Descascarada. La piel. Hasta el vientre. Hondo. Cala hondo la pregunta con pretensión de respuesta. Con delirios de certezas. Imagino este papel virtual en blanco, sin pedirme a gritos ser llenado, y este cuerpo sin pedirme ser sanado, y ese cuerpo sin pedirme ser amado. Todo lo que se instala en mi cerebro, con ganas de ser eterno, termina siendo más efímero que este segundo que ya ha muerto. Hasta yo misma escapo de mis ganas inconscientes de perpetua. Como si pudiera quedarme para siempre. Como si quisiese hacerlo.
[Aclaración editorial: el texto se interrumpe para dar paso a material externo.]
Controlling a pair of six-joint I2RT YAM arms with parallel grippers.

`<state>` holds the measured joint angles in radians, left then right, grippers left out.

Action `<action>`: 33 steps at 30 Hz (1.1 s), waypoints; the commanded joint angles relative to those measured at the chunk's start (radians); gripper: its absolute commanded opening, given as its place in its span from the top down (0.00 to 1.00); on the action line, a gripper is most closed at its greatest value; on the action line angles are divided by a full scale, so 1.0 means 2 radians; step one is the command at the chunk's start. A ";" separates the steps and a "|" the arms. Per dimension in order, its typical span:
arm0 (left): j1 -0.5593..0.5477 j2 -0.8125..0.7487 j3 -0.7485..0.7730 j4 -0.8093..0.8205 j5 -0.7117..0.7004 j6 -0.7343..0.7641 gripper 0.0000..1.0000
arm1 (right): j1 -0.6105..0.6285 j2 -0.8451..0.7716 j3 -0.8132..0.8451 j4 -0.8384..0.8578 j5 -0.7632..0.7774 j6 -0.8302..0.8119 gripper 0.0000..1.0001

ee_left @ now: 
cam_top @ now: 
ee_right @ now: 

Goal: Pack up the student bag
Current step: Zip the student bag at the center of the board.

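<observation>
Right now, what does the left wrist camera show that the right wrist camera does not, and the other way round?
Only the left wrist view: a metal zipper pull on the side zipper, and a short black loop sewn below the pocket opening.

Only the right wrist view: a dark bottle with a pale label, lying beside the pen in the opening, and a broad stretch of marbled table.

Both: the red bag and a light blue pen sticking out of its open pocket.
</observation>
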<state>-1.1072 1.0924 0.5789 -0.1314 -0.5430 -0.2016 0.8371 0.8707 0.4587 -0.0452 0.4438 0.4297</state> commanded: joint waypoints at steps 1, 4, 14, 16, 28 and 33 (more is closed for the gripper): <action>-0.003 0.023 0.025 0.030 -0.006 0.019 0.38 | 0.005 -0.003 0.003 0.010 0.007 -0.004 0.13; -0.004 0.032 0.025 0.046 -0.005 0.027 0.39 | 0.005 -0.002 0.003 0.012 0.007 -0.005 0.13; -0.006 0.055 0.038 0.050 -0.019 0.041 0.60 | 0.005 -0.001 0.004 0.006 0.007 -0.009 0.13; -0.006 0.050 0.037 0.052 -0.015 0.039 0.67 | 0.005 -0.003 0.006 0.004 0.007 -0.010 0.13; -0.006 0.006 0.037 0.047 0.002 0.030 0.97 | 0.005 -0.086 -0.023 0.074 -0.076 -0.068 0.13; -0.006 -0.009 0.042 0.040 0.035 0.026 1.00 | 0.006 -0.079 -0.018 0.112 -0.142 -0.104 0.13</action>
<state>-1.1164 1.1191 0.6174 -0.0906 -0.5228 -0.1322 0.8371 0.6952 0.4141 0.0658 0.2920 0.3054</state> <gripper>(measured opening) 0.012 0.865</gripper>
Como si valiese.
Me recuesto sobre mi espalda, que se recuesta sobre un colchón, que se recuesta sobre ese sudor que dejó escrito en los pliegues de mis sábanas lo que nunca me animé a decirme en voz bien alta. Así es que pretendo decodificar los pliegues y las broncas, las letras invisibles y la herida recubierta, la cama hecha a medio hacer y la vida pateada a medio caminar. Cómo haré para saber qué me digo a veces a mí misma. Si es que ni siquiera intento releerme. Repasarme. Resumirme. Y volver a reescribirme.
Tantas tachaduras negadas en la mente, en el alma, en las sienes, en las manos, en las ganas. Ir hacia delante como si de ese modo estuviese yendo. No quedarme atada al anzuelo, ni al recuerdo, ni a lo oscuro, ni a ese duelo, como si el olvido se instalase así nomás a descansar conmigo en algún lecho. Como si cerrar esa ventana me permitiese protegerme del invierno.